Peplau (1991) identified principles that are consistent with healthy toilet training and general socialization activities that help the nurse establish rapport with patients and assist them in developing the ability to delay gratification of needs:
1. Show unconditional interest and acceptance.
2. Encourage expression of needs and feelings.
3. Provide times in which demands are met and they are not met.
4. Promote participation in decision making so that patients can become more self-directing.
5. Allow for some “hoarding,” which reinforces feelings of security.
6. Encourage sharing, which can only occur when there is freedom from coercion. Hopefully, patients learn that delaying gratification can be experienced without an overwhelming sense of anxiety.
Observation, communication, and recording are three basic skills that are “valuable to the use of nursing as an interpersonal process that is therapeutic and educative for patients” (Peplau, 1991, p. 309). Peplauconsidered these three operations as integral to the nursing process.

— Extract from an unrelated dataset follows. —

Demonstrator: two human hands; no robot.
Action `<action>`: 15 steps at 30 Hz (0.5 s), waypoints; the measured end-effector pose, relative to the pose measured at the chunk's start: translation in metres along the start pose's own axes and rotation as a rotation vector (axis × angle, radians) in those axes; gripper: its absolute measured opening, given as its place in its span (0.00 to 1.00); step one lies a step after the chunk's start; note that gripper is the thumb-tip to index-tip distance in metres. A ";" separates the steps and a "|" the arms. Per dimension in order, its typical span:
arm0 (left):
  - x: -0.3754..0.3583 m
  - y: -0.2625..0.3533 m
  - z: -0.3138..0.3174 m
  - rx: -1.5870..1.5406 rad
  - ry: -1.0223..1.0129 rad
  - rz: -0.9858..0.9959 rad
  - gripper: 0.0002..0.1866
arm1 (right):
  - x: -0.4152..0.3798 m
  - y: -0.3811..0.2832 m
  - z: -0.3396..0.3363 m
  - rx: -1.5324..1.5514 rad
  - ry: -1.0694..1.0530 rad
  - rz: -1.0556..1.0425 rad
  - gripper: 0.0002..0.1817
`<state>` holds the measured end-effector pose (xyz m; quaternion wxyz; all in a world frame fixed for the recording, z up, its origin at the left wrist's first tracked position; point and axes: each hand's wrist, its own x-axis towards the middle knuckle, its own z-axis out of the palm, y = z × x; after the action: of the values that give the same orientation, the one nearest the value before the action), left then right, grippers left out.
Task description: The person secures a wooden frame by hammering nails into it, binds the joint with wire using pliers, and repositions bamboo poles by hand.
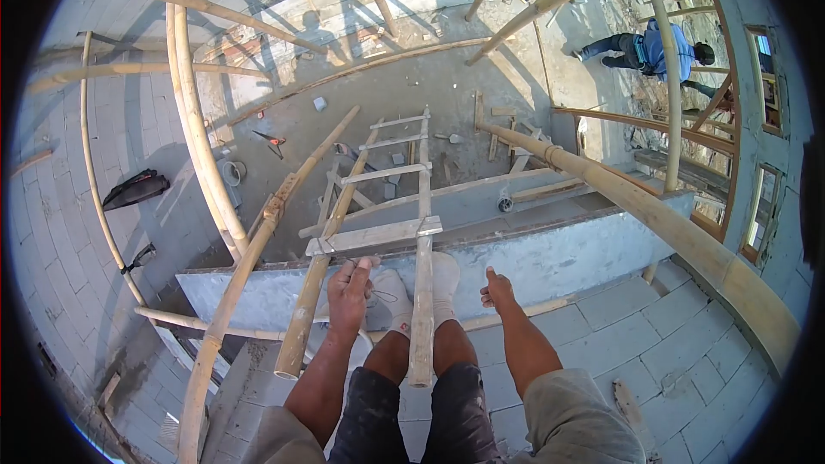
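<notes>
A makeshift bamboo ladder with wooden rungs (374, 236) runs down from the ledge to the floor below. My left hand (348, 296) is closed beside its left rail, just under the nearest rung. A thin dark loop shows close to those fingers, over my shoe; what they pinch, if anything, is too small to make out. Right of the ladder, my right hand (497, 290) is held in the air with curled fingers and thumb raised, nothing visible in it. My light shoes (443, 283) rest on either side of the right rail, at the grey ledge (550, 262).
Thick bamboo poles (619, 189) cross on both sides. Down on the floor lie a trowel (448, 137), an orange-handled tool (271, 142), a bucket (232, 174) and wood scraps. A dark bag (136, 190) is at left. Another person (662, 51) works at upper right.
</notes>
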<state>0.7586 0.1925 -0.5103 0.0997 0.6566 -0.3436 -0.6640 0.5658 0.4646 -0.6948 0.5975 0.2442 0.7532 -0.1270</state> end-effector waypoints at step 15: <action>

Peplau is acknowledged as the first theorist of the modern era of nursing. Her theory of interpersonal relations in nursing focuses on the stages experienced, the nursing roles used, and the issues addressed in the context of the nurse-patient relationship. In the nursing profession, the primacy of the nurse-patient relationship is still recognized and Peplau’s phenomenological approach to theory development is still valued.“Peplau’s work has been influential, particularly (though not exclusively) in mental health nursing and ‘her ideas have provided architectural design for the practice of a discipline’” (Pearson, 2008, p. 80). Peplau was able to pull together “loose, ambiguous data and put them into systematic terms that could be tested, applied, and integrated into the practice of psychiatric nursing” (Lego, 1980, p. 68). Although because of its complexity, research on the theory of interpersonal relations is not a simple undertaking, further testing of Peplau’s theory could make significant contributions to nursing’s body of knowledge.